After graduating from Biel, Illien's career temporarily moved away from motorsport into military engineering. He joined Mowag in Kreuzlingen — a company later acquired by General Dynamics — where he designed diesel engines for armoured vehicles. In 1979, at the age of thirty, he gave up the position and moved to the United Kingdom to join Cosworth Engineering in Northampton, spending five years there contributing to the design and development of the company's racing engines, including the DFY V8. It was at Cosworth that Illien met Paul Morgan.

In 1983, while working at Cosworth on the DFX engine for the IndyCar World Series, Illien and Morgan identified an opportunity to build a more competitive American racing engine. They initiated their project in 1984 and approached Roger Penske for assistance. Penske secured financial backing from General Motors, and the four parties each took a twenty-five percent stake in a new company called Ilmor Engineering. Morgan oversaw manufacturing and commercial operations while Illien was responsible for all design work. By 1986, Ilmor was competing in IndyCars.
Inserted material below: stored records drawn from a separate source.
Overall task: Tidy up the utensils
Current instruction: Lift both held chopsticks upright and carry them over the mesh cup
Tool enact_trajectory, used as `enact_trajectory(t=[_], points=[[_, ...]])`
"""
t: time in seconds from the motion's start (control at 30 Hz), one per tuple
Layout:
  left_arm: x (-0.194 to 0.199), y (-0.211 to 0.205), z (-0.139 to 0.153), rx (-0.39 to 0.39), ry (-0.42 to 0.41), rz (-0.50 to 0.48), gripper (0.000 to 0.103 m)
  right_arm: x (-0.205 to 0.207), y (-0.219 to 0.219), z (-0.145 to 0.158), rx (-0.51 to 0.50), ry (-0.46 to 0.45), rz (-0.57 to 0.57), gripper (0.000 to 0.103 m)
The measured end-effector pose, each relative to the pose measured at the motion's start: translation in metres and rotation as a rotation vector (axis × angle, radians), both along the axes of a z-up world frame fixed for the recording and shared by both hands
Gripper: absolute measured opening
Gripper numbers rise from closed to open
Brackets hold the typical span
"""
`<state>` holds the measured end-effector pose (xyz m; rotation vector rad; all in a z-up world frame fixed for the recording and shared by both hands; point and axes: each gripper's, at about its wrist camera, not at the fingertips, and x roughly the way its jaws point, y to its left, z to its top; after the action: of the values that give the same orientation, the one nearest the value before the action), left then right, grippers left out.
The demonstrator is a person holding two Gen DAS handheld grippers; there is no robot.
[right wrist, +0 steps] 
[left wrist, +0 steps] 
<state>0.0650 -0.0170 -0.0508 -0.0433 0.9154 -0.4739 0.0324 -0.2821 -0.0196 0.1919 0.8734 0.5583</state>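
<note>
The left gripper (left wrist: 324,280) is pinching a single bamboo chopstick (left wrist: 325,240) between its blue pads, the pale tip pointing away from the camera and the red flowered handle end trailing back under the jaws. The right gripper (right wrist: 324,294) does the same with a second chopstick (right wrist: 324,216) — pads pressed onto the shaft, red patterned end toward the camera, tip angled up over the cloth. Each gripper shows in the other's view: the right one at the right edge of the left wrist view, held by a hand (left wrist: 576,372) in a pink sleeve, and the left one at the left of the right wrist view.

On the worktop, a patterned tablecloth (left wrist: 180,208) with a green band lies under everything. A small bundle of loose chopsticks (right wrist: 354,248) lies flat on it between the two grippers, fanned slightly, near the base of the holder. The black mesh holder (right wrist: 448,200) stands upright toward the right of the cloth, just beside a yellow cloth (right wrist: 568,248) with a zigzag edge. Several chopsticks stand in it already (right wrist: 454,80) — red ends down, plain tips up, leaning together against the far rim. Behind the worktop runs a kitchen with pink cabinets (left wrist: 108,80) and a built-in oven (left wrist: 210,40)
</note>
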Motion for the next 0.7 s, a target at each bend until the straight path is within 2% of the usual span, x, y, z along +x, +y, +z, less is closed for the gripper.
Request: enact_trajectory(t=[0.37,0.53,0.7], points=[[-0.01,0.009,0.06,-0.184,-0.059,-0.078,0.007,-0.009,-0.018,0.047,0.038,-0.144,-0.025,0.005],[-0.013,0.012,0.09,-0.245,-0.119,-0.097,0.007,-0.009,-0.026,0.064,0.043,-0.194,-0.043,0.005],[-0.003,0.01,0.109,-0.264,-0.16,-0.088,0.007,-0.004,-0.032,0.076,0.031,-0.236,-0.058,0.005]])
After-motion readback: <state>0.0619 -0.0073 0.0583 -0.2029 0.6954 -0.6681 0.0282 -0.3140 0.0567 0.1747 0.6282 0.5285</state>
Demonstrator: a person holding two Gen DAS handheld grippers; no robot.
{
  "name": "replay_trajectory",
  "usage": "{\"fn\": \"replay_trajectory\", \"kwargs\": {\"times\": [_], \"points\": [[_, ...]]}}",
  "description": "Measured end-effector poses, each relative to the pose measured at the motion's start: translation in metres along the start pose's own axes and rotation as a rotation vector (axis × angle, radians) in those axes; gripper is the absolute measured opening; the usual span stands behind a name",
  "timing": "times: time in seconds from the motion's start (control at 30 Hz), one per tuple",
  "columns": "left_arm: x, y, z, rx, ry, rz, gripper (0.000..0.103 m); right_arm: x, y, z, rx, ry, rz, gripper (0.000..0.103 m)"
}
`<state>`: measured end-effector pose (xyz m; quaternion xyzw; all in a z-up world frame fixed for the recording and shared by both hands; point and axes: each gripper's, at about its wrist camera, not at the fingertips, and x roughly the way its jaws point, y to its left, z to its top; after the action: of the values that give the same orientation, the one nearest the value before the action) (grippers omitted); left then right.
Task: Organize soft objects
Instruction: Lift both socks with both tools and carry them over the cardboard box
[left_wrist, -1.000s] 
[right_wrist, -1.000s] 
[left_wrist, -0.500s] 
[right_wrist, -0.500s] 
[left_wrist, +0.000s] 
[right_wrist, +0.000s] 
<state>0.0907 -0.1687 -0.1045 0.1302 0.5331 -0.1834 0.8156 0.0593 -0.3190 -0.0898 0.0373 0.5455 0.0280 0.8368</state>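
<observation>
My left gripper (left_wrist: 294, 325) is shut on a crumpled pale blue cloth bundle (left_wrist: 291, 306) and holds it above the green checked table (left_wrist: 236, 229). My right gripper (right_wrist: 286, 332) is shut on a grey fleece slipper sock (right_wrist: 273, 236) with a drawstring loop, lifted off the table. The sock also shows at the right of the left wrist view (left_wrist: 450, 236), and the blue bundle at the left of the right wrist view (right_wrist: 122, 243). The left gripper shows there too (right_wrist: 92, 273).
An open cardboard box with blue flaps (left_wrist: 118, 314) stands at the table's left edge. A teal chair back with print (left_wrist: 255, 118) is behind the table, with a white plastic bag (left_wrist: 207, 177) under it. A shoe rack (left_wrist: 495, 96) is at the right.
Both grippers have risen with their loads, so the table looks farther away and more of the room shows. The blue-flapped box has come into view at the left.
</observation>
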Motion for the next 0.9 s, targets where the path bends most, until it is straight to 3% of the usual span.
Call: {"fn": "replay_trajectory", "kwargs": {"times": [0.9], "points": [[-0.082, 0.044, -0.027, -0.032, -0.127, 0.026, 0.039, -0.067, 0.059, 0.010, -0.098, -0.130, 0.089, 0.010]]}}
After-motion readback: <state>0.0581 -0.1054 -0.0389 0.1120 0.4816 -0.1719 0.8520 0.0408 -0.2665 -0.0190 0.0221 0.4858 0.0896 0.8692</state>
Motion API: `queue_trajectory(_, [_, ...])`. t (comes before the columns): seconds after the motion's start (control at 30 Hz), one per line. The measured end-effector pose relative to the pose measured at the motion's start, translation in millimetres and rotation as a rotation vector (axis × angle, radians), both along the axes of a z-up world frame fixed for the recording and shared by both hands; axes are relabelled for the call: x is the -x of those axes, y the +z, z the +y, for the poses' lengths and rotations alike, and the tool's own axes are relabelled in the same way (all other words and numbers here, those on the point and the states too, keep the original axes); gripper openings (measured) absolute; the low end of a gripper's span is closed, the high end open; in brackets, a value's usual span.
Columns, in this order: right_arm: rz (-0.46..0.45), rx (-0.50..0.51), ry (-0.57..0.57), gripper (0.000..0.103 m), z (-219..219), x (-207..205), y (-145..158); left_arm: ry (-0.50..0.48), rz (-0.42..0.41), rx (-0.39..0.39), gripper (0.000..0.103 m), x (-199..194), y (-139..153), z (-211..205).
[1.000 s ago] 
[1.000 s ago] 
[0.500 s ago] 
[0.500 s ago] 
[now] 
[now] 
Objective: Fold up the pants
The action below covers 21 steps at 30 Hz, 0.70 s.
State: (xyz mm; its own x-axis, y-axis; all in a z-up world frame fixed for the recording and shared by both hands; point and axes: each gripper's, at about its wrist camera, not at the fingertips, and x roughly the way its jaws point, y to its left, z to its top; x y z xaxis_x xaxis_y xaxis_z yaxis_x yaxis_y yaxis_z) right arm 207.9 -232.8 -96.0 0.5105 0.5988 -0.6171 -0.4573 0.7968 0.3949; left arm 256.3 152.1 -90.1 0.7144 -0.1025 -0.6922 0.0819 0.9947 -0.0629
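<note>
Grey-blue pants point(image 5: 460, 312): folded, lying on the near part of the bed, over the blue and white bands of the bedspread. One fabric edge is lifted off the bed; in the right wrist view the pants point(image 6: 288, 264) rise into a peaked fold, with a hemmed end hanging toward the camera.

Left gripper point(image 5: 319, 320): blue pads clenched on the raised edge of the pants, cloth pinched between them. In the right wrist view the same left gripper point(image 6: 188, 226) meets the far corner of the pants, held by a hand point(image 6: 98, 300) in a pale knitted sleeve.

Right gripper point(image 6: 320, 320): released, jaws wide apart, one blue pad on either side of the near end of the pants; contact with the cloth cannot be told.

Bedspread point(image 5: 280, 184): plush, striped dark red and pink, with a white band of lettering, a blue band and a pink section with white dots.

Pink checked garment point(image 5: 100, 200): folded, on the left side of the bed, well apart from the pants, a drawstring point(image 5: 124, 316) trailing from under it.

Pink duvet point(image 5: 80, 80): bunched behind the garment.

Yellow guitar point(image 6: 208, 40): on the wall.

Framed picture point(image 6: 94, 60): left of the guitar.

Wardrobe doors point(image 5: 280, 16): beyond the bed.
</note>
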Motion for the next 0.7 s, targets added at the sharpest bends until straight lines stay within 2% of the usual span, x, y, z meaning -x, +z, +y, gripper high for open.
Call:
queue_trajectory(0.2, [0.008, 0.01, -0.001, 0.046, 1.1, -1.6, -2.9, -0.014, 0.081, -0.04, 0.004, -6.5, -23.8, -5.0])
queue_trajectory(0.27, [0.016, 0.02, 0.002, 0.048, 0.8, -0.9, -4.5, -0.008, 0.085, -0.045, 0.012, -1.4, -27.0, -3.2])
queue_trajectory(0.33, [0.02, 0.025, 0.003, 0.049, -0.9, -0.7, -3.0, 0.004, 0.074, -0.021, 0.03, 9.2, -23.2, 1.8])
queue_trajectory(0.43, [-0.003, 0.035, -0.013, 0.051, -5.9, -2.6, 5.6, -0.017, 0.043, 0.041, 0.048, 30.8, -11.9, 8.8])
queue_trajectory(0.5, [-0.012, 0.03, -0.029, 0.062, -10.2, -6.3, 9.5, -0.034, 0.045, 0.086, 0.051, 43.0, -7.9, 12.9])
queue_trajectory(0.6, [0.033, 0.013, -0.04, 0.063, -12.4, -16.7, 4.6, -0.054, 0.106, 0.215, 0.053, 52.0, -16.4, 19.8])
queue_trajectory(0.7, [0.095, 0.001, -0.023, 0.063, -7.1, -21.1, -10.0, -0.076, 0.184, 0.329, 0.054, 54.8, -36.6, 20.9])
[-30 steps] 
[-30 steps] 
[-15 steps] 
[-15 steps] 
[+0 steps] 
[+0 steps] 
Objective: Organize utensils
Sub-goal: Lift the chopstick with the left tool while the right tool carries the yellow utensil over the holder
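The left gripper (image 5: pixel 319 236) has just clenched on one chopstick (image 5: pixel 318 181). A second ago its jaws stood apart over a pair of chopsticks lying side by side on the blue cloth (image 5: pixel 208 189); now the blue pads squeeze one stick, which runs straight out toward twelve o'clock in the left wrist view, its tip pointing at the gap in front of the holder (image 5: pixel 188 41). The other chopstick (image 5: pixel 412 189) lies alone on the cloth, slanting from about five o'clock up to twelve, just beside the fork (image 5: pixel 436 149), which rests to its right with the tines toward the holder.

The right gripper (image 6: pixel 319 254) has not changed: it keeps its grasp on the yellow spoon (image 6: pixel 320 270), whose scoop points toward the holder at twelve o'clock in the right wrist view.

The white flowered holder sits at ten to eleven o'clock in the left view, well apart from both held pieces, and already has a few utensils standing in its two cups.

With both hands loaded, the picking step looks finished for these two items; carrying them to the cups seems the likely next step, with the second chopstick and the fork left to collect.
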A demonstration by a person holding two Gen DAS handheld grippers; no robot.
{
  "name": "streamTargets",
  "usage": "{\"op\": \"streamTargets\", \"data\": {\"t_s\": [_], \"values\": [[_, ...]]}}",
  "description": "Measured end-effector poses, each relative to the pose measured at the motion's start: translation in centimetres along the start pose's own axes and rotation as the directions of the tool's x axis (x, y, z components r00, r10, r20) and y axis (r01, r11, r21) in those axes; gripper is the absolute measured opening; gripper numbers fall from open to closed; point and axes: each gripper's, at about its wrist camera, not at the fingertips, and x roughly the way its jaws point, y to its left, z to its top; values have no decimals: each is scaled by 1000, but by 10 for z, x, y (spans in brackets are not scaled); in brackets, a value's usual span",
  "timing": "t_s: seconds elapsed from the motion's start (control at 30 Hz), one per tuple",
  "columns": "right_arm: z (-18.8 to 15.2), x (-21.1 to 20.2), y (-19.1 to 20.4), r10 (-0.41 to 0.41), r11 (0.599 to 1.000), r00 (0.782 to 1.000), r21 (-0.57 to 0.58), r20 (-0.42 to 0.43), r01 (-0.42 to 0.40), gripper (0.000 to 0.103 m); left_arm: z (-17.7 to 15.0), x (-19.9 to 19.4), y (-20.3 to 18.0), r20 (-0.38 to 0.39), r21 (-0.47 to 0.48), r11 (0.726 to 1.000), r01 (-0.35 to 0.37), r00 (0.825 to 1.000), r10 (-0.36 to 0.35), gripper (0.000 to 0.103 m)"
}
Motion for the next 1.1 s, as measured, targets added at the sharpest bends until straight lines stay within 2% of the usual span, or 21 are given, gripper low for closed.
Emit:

In 1989 the decision was made to enter Formula 1. Ilmor developed a 3.5-litre V10 engine and supplied it to Leyton House in 1991 and Tyrrell in 1992. By 1993 Ilmor had entered a partnership with Mercedes-Benz, supplying the Sauber team in its debut Formula One season. When Mercedes extended this alliance to McLaren from 1995, the combination delivered Ilmor its first Grand Prix win in 1997 and subsequently the kind of championship-winning success that matched what the company had already achieved in the United States.

Shortly after Paul Morgan's death in 2001, Mercedes increased its managerial involvement in Ilmor, purchased a fifty-five percent share, and renamed the company Mercedes-Ilmor. When Mercedes' parent company DaimlerChrysler purchased the remaining share in 2005, Illien and Penske retained a Special Projects division. This division assisted Oldsmobile and Chevrolet in developing IRL engines from 1997 to 2003, then Honda from 2003 to 2011. Illien also took the company into MotoGP with the X3 project.

In early 2015, Illien was engaged by Red Bull Racing and Renault to assist in improving their Formula One power unit, which had fallen significantly behind competitors in the hybrid era.